Perhaps you have some time to review this PR?

alamb · 2026-02-11T19:43:19Z

 }

 impl RingGcmBlockDecryptor {
+    #[allow(dead_code)]


why do we need to allow dead code? Maybe we should remove it instead?

alamb · 2026-02-11T19:46:26Z


+        #[cfg(feature = "encryption")]
+        let expected_size_with_decryptor = 3080;
+        #[cfg(not(feature = "encryption"))]


Why is this needed? The whole test is gated by

#[cfg(feature = "encryption")] fn test_memory_size_with_decryptor() {

it seems like you just need to update the 3072 to 3080 to reflect the additional size?
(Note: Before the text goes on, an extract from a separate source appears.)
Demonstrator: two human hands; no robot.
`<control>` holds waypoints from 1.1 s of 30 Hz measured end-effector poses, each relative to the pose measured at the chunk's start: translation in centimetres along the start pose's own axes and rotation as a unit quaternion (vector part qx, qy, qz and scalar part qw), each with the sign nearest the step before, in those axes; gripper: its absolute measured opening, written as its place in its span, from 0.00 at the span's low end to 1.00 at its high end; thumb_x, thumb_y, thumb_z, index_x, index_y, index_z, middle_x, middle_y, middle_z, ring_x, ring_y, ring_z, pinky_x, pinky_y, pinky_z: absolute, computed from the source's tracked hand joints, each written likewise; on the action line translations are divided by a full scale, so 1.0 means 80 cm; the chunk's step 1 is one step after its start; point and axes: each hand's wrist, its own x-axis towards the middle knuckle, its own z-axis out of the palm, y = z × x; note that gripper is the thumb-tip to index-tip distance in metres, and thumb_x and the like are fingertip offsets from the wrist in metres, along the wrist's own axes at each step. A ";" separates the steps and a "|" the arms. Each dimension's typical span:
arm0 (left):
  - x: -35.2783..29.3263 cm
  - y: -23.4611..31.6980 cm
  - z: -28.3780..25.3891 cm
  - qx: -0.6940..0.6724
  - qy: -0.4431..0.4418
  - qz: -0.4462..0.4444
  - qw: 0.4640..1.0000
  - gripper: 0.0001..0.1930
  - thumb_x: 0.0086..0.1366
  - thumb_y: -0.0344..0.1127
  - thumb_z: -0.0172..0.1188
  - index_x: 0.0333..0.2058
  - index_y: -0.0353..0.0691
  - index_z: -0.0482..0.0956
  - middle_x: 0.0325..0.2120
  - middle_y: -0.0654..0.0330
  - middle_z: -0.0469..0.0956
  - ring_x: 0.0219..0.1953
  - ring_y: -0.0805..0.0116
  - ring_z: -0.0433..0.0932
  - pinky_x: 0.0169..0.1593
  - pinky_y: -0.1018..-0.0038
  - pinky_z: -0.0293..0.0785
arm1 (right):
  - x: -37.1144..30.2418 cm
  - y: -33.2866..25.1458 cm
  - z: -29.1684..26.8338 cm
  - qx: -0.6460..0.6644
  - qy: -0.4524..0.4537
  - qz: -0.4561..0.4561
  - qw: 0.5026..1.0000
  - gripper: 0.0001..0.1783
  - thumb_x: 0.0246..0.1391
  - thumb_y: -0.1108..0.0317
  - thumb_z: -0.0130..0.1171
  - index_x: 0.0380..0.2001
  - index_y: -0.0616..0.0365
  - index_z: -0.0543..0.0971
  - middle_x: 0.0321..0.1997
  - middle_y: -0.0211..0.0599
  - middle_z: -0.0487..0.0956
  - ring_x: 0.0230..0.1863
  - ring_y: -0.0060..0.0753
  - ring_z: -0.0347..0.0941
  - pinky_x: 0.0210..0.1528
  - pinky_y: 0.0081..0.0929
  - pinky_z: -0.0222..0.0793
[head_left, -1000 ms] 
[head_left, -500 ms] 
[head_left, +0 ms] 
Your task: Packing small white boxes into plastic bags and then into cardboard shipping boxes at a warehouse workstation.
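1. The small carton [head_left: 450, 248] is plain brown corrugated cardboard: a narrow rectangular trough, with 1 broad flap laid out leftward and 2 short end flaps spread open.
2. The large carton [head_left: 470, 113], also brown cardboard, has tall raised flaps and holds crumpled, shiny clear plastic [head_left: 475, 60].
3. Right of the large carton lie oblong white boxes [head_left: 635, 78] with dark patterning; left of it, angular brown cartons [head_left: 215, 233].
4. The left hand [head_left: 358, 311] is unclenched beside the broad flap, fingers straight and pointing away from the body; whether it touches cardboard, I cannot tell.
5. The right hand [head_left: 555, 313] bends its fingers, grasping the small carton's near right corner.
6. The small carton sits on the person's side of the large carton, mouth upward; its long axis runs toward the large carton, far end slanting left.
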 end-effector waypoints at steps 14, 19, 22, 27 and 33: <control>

alamb · 2026-02-11T19:47:07Z

+    #[test]
+    fn test_round_trip_with_incorrect_key_length() {
+        let key = [0u8; 16];
+        assert!(RingGcmBlockEncryptor::new_with_algorithm(&CHACHA20_POLY1305, &key).is_err());


It isn't clear to me that CHACHA is a valid Parquet encryption: https://github.com/apache/parquet-format/blob/master/Encryption.md :

alamb · 2026-02-11T19:48:13Z

    }

+    /// The AEAD decryption algorithm to be used.
+    pub fn with_algorithm(mut self, algorithm: &'static Algorithm) -> Self {


this effectively makes Algorithm a part of the public API I think -- this might be ok, but it also means we would not be able to change the underlying crypto library without breaking the API in the future

Yes I don't like this and I don't think it's necessary, see my comment on new_with_algorithm. This also makes it possible for users to easily create Parquet files that aren't compliant with the spec by using a non-standard algorithm.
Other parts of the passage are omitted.